In the VIP tent, Michael Kahikina of Barrel and Ashes served beef tartare featuring Creekstone Farms at the TarTar Bar. The intense spoonful was made up of finely chopped beef heart, smoked brisket, burnt ends, tendon, and sirloin. The taste of organ and raw meat intensified with the smoked meats combined to create something sinister and primal.
VIPs also enjoyed The Artisan Cheese Bar featuring DTLA Cheese and Beecher’s Handmade Cheese from Seattle. The Water Grill changed things up with Rappahannock River Oysters, which taste much cleaner because they get rinsed by the river’s freshwater. Creminelli Fine Meats had a gorgeous charcuterie bar, with what one guest dubbed “the best mortadella I ever ate.”
Twice the Vice Spirited Chocolates wooed us with dark chocolate truffles blended with Eagle Rare Bourbon and topped with Jamon Iberico.
Buffalo Trace Bourbon Whiskey supplied punchbowls of cocktails — in case you hadn’t had enough Bourbon yet. Beachwood Brewing broke up the monotony with a Cream Ale and IPA. Back outside at the event, Guests also enjoyed the Wines of Germany, Maggy Hawk Wine, Fidencio Mezcal, and Koch el Mezcal.
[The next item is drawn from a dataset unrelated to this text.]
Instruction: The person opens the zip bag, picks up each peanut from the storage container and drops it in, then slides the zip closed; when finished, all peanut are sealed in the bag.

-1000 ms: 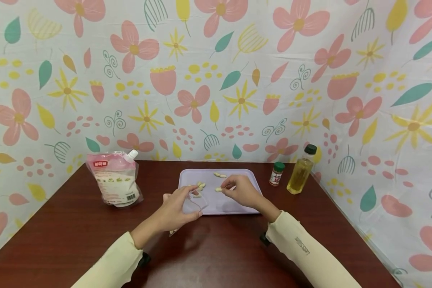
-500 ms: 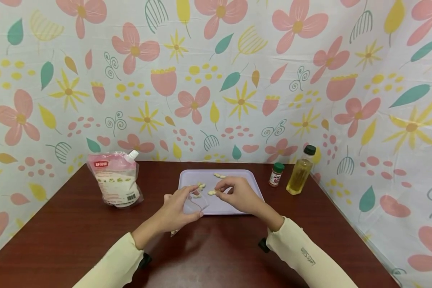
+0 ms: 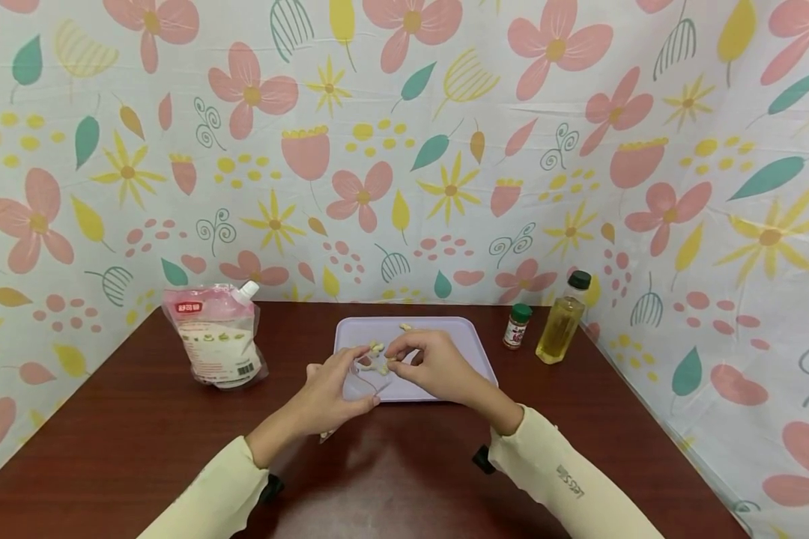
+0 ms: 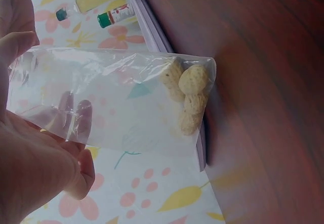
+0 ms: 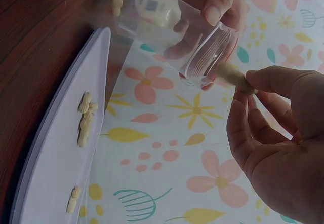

Williams-Sonoma sponsored a pop-up butcher shop. The butchering demo was not for the faint of heart. A huge Cook Big Ranch Mulefoot was broken down skillfully by the Cook’s Family Butcher Shop with the various cuts offered for sale. It doesn’t get any fresher than that. The Butcher Shop alone raised $1200 for the supporting culinary students from Le Cordon Bleu.